I temporarily reopened Middle Earth Journal when Newshoggers shut it's doors but I was invited to Participate at The Moderate Voice so Middle Earth Journal is once again in hiatus.

Tuesday, November 30, 2004

Digital Thinking in an Analog World

Juan Cole has a post today on the divide between "liberals" and "conservatives" on the Iraq insurgency and the storming of Falluja. As he correctly observes the difference is whether one sees the world in terms of shades of gray or black and white. We all know too well that George W. Bush is a good V evil digital kind of guy as are the people he surrounds himself with. Digital thinking is what we see in the "new conservative" movement with George W. Bush as their messianic leader. One old time conservative who has fallen from grace, Paul Craig Roberts has gone as far as to compare the new conservatives with the Hitler brownshirts and suggests that their is nothing "conservative" about them.
....To label them conservative is to make the same error as labeling the 1930s German Brownshirts conservative.

American liberals called the Brownshirts "conservative," because the Brownshirts were obviously not liberal. They were ignorant, violent, delusional, and they worshipped a man of no known distinction. Brownshirts' delusions were protected by an emotional force field. Adulation of power and force prevented Brownshirts from recognizing implications for their country of their reckless doctrines.

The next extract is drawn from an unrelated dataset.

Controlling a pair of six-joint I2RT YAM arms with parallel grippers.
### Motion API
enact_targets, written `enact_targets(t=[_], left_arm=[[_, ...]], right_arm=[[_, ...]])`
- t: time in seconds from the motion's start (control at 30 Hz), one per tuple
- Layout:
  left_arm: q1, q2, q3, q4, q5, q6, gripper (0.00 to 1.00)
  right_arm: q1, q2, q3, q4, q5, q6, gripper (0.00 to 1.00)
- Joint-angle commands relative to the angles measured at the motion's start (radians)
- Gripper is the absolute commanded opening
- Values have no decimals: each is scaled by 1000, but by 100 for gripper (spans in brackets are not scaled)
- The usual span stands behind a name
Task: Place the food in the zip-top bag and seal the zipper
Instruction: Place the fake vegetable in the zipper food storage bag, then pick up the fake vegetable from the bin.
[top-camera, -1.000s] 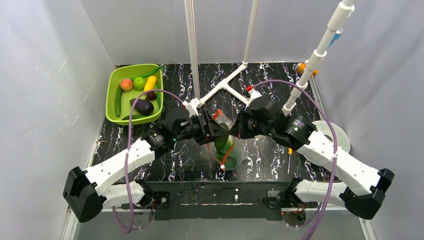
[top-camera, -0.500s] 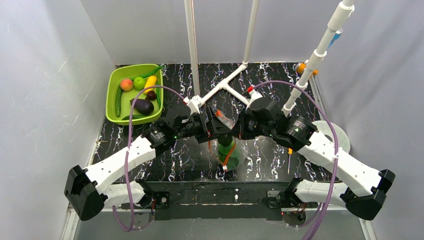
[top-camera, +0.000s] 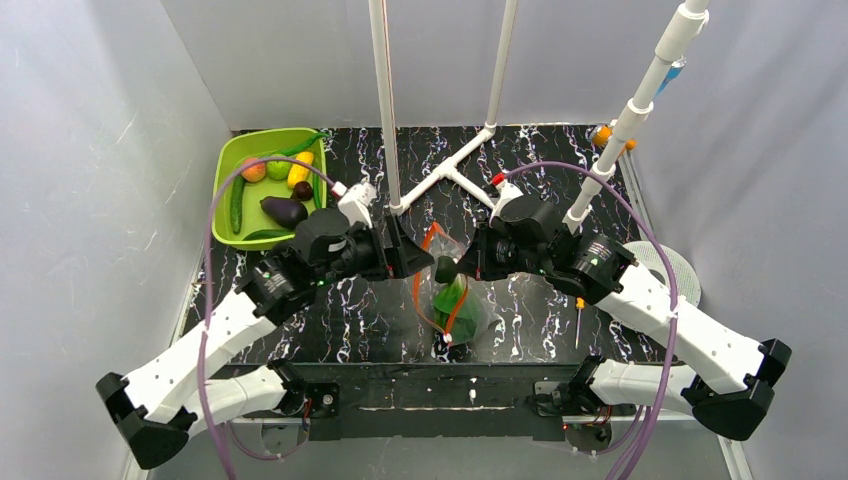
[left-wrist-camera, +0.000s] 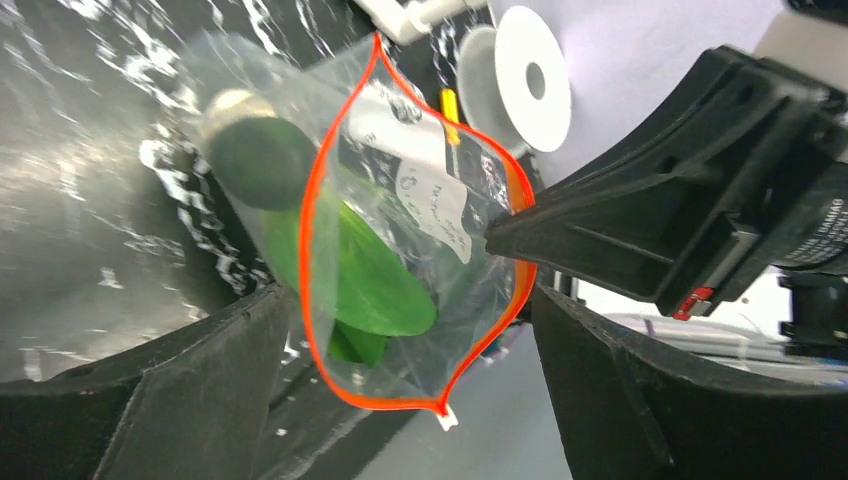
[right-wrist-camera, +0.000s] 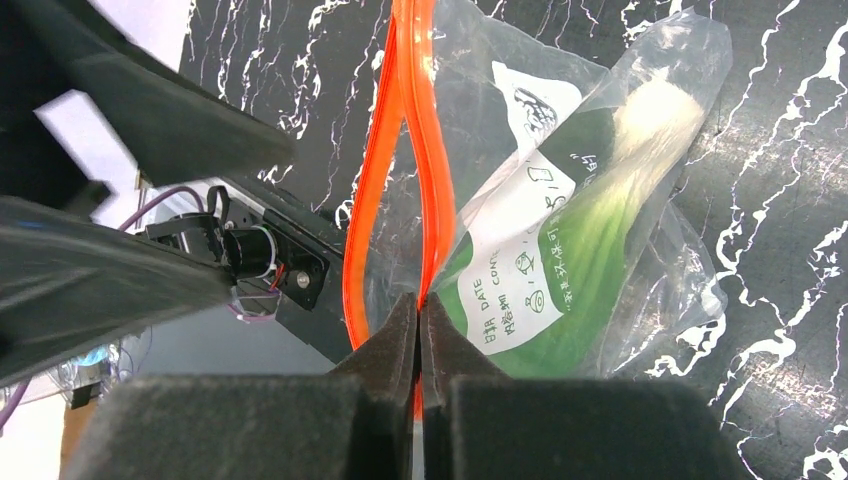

Like Brownshirts, the new conservatives take personally any criticism of their leader and his policies. To be a critic is to be an enemy. I went overnight from being an object of conservative adulation to one of derision when I wrote that the US invasion of Iraq was a "strategic blunder."
What the new conservatives and Hitler's brown shirts have in common in delusional digital thinking. As both Dr. Cole and Mr Roberts observe this delusional digital thinking is responsible for the complete mess we are in Iraq. Paul Craig Roberts says:
It is amazing that only a short time ago the Bush administration and its supporters believed that all the US had to do was to appear in Iraq and we would be greeted with flowers. Has there ever been a greater example of delusion? Isn't this on a par with the Children's Crusade against the Saracens in the Middle Ages?

Delusion is still the defining characteristic of the Bush administration. We have smashed Fallujah, a city of 300,000, only to discover that the 10,000 US Marines are bogged down in the ruins of the city. If the Marines leave, the "defeated" insurgents will return. Meanwhile the insurgents have moved on to destabilize Mosul, a city five times as large. Thus, the call for more US troops.
And Dr Cole explains the reality:
The US military seems strangely unaware of the realities of insurgencies. It seems to think there are a limited number of "bad guys," who can all be killed or captured. The possibility that virtually all able-bodied men in Fallujah supported the insurgency, and that many are weekend warriors, does not seem to occur to them. In fact, as Mao noted, guerrillas swim in a sea of supportive civilians. The US military slides suggest that now that the bad guys have been taken care of, the civilians can be won over. That this outcome is highly unlikely does not seem to occur to them.
The Bush administration has shown it is unable to admit it was wrong anymore than religious leaders can admit that their dogma might be flawed. Digital thinking by it's nature becomes religious and the religious are not easily un-converted. I fear it will take many more deaths before the tragedy in Iraq will end but end it will like the Vietnam war over 30 years ago.